# [Source data]

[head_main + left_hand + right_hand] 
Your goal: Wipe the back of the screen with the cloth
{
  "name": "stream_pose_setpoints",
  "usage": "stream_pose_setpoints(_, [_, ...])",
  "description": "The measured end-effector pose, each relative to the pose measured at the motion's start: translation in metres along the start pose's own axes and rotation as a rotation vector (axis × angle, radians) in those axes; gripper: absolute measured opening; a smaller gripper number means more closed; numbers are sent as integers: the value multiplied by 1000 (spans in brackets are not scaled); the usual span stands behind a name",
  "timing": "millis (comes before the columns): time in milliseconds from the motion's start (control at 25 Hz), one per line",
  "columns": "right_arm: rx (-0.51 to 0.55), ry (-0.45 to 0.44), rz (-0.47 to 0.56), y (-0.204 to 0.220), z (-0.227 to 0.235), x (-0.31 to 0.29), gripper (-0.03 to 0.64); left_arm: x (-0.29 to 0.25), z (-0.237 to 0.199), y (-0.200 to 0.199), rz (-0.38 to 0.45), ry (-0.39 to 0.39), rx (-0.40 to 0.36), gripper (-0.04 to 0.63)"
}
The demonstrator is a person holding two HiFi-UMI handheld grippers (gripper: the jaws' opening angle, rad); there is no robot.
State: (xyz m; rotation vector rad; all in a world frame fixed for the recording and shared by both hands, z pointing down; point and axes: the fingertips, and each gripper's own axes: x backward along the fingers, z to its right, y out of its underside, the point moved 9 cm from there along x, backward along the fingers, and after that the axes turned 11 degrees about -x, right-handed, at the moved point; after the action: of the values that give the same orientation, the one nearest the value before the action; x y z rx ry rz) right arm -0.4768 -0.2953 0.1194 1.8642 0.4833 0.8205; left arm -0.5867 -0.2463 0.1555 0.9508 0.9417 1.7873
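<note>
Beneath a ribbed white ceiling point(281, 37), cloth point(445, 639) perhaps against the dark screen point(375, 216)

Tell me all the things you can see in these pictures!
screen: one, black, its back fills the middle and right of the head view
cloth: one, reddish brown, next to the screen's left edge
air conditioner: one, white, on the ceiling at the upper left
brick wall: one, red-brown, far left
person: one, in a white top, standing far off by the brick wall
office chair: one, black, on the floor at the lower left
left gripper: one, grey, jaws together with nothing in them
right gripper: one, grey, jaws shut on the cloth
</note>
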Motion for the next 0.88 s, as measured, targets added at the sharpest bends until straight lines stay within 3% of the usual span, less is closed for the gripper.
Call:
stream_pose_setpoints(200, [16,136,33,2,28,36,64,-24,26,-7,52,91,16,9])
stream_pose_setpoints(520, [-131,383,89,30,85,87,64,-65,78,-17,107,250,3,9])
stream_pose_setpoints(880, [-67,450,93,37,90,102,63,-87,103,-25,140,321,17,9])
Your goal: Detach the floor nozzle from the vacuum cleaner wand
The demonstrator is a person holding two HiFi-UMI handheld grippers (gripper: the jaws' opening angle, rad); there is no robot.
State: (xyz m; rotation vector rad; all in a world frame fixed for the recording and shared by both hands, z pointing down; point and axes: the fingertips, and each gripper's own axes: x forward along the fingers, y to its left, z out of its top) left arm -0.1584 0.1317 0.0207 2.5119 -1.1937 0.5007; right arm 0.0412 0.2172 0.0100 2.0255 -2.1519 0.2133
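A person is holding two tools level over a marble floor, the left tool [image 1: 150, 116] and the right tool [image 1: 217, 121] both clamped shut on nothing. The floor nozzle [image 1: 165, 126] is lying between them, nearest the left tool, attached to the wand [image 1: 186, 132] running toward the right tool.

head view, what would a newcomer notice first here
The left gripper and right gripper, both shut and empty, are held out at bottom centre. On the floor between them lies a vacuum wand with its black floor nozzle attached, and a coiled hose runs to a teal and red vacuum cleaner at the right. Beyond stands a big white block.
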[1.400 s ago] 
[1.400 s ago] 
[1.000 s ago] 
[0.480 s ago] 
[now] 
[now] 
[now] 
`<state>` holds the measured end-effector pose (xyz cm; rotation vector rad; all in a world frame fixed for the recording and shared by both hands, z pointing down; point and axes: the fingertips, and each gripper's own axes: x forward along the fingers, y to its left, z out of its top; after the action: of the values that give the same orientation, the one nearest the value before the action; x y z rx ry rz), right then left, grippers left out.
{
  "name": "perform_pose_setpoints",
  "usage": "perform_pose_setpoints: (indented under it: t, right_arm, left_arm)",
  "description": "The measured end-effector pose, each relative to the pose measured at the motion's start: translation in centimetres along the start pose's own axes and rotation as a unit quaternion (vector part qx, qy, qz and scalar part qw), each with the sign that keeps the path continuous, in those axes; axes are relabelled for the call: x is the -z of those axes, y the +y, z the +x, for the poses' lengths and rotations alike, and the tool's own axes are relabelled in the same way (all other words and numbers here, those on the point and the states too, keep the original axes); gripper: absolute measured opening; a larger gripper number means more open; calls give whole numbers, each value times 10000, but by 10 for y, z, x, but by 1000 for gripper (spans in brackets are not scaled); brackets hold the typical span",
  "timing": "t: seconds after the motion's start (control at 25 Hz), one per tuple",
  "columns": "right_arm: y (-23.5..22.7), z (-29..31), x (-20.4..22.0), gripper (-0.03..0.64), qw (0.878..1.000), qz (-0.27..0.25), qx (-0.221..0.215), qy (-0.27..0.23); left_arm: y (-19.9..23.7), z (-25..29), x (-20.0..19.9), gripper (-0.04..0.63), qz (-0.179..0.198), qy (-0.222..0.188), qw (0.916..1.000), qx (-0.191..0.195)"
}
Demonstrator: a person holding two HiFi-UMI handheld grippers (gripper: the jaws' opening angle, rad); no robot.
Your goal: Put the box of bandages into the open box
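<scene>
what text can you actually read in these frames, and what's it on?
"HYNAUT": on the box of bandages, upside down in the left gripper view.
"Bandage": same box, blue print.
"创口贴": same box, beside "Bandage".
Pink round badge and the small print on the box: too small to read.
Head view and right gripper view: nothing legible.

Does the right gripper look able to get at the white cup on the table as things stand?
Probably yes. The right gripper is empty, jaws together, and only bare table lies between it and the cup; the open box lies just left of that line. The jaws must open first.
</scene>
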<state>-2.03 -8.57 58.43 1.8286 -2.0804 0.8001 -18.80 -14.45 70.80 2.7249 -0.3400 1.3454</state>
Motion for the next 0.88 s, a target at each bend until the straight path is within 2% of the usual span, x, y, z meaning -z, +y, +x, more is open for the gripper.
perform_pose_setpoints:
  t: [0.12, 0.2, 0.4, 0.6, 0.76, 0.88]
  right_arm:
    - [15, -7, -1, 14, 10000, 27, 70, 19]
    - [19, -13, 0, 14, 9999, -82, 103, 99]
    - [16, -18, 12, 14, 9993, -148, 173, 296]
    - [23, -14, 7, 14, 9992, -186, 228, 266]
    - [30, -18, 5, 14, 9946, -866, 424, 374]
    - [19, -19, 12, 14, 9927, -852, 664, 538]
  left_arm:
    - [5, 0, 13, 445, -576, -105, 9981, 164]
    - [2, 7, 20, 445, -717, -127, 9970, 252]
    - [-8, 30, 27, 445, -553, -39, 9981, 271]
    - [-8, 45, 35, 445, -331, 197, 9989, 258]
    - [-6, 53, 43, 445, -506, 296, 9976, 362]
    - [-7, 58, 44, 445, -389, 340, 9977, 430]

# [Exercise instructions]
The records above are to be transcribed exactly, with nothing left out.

# [Task output]
[head_main + left_hand + right_hand] 
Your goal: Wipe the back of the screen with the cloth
{
  "name": "stream_pose_setpoints",
  "usage": "stream_pose_setpoints(_, [_, ...])",
  "description": "The measured end-effector pose, each relative to the pose measured at the motion's start: translation in metres along the start pose's own axes and rotation as a rotation vector (axis × angle, radians) in those axes; gripper: absolute measured opening; a smaller gripper number means more closed; numbers are sent as integers: the value multiplied by 1000 (spans in brackets are not scaled); the usual span stands behind a name",
  "timing": "millis (comes before the columns): time in milliseconds from the motion's start (control at 25 Hz), one per line",
  "columns": "right_arm: rx (-0.51 to 0.55), ry (-0.45 to 0.44), rz (-0.47 to 0.56), y (-0.204 to 0.220), z (-0.227 to 0.235), x (-0.31 to 0.29), gripper (-0.03 to 0.64); left_arm: x (-0.29 to 0.25), z (-0.237 to 0.199), y (-0.200 to 0.199), rz (-0.38 to 0.45), ry (-0.39 to 0.39), rx (-0.40 to 0.36), gripper (-0.04 to 0.63)"
}
The demonstrator is a person holding two HiFi-UMI handheld grippers (gripper: the jaws' opening angle, rad); there is no robot.
State: (xyz m; rotation vector rad; all in a world frame fixed for the recording and shared by both hands, z pointing down; point and axes: the fingertips, and each gripper's own axes: x backward along the fingers, z to its right, y out of its underside, the point moved 9 cm from there along x, backward along the fingers, and after that the axes turned 11 degrees about -x, right-handed, at the moved point; after the action: of the values that give the same orientation, the one nearest the value before the action; x y z rx ry rz) right arm -0.4768 -0.2953 0.1194 1.8642 0.4833 0.8205; left arm -0.5867 -0.2463 0.1555 0.9508 0.9417 1.7873
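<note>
Beneath a ribbed white ceiling point(281, 37), cloth point(445, 639) perhaps against the dark screen point(375, 216)

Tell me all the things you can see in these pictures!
screen: one, black, its back fills the middle and right of the head view
cloth: one, reddish brown, next to the screen's left edge
air conditioner: one, white, on the ceiling at the upper left
brick wall: one, red-brown, far left
person: one, in a white top, standing far off by the brick wall
office chair: one, black, on the floor at the lower left
left gripper: one, grey, jaws together with nothing in them
right gripper: one, grey, jaws shut on the cloth
</note>
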Motion for the next 0.88 s, as measured, targets added at the sharpest bends until straight lines stay within 3% of the usual span, less is closed for the gripper.
Call:
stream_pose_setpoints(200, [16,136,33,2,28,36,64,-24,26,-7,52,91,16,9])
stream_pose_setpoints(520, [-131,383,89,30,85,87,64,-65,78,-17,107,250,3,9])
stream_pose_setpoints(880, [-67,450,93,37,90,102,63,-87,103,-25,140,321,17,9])
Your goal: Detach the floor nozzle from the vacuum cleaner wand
The demonstrator is a person holding two HiFi-UMI handheld grippers (gripper: the jaws' opening angle, rad); there is no robot.
State: (xyz m; rotation vector rad; all in a world frame fixed for the recording and shared by both hands, z pointing down; point and axes: the fingertips, and each gripper's own axes: x forward along the fingers, y to its left, z out of its top) left arm -0.1584 0.1317 0.0207 2.5119 -1.1937 0.5007; right arm 0.0412 0.2172 0.0100 2.0255 -2.1519 0.2133
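A person is holding two tools level over a marble floor, the left tool [image 1: 150, 116] and the right tool [image 1: 217, 121] both clamped shut on nothing. The floor nozzle [image 1: 165, 126] is lying between them, nearest the left tool, attached to the wand [image 1: 186, 132] running toward the right tool.

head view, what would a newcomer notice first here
The left gripper and right gripper, both shut and empty, are held out at bottom centre. On the floor between them lies a vacuum wand with its black floor nozzle attached, and a coiled hose runs to a teal and red vacuum cleaner at the right. Beyond stands a big white block.
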[1.400 s ago] 
[1.400 s ago] 
[1.000 s ago] 
[0.480 s ago] 
[now] 
[now] 
[now] 
`<state>` holds the measured end-effector pose (xyz cm; rotation vector rad; all in a world frame fixed for the recording and shared by both hands, z pointing down; point and axes: the fingertips, and each gripper's own axes: x forward along the fingers, y to its left, z out of its top; after the action: of the values that give the same orientation, the one nearest the value before the action; x y z rx ry rz), right then left, grippers left out.
{
  "name": "perform_pose_setpoints",
  "usage": "perform_pose_setpoints: (indented under it: t, right_arm, left_arm)",
  "description": "The measured end-effector pose, each relative to the pose measured at the motion's start: translation in centimetres along the start pose's own axes and rotation as a unit quaternion (vector part qx, qy, qz and scalar part qw), each with the sign that keeps the path continuous, in those axes; axes are relabelled for the call: x is the -z of those axes, y the +y, z the +x, for the poses' lengths and rotations alike, and the tool's own axes are relabelled in the same way (all other words and numbers here, those on the point and the states too, keep the original axes); gripper: absolute measured opening; a larger gripper number means more open; calls give whole numbers, each value times 10000, but by 10 for y, z, x, but by 1000 for gripper (spans in brackets are not scaled); brackets hold the typical span",
  "timing": "t: seconds after the motion's start (control at 25 Hz), one per tuple",
  "columns": "right_arm: y (-23.5..22.7), z (-29..31), x (-20.4..22.0), gripper (-0.03..0.64), qw (0.878..1.000), qz (-0.27..0.25), qx (-0.221..0.215), qy (-0.27..0.23); left_arm: y (-19.9..23.7), z (-25..29), x (-20.0..19.9), gripper (-0.04..0.63), qz (-0.179..0.198), qy (-0.222..0.188), qw (0.916..1.000), qx (-0.191..0.195)"
}
Demonstrator: a person holding two HiFi-UMI handheld grippers (gripper: the jaws' opening angle, rad); no robot.
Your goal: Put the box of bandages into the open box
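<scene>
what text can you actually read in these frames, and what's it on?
"HYNAUT": on the box of bandages, upside down in the left gripper view.
"Bandage": same box, blue print.
"创口贴": same box, beside "Bandage".
Pink round badge and the small print on the box: too small to read.
Head view and right gripper view: nothing legible.

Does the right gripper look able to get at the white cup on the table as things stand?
Probably yes. The right gripper is empty, jaws together, and only bare table lies between it and the cup; the open box lies just left of that line. The jaws must open first.
</scene>
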<state>-2.03 -8.57 58.43 1.8286 -2.0804 0.8001 -18.80 -14.45 70.80 2.7249 -0.3400 1.3454</state>
Motion for the next 0.88 s, a target at each bend until the straight path is within 2% of the usual span, x, y, z meaning -z, +y, +x, more is open for the gripper.
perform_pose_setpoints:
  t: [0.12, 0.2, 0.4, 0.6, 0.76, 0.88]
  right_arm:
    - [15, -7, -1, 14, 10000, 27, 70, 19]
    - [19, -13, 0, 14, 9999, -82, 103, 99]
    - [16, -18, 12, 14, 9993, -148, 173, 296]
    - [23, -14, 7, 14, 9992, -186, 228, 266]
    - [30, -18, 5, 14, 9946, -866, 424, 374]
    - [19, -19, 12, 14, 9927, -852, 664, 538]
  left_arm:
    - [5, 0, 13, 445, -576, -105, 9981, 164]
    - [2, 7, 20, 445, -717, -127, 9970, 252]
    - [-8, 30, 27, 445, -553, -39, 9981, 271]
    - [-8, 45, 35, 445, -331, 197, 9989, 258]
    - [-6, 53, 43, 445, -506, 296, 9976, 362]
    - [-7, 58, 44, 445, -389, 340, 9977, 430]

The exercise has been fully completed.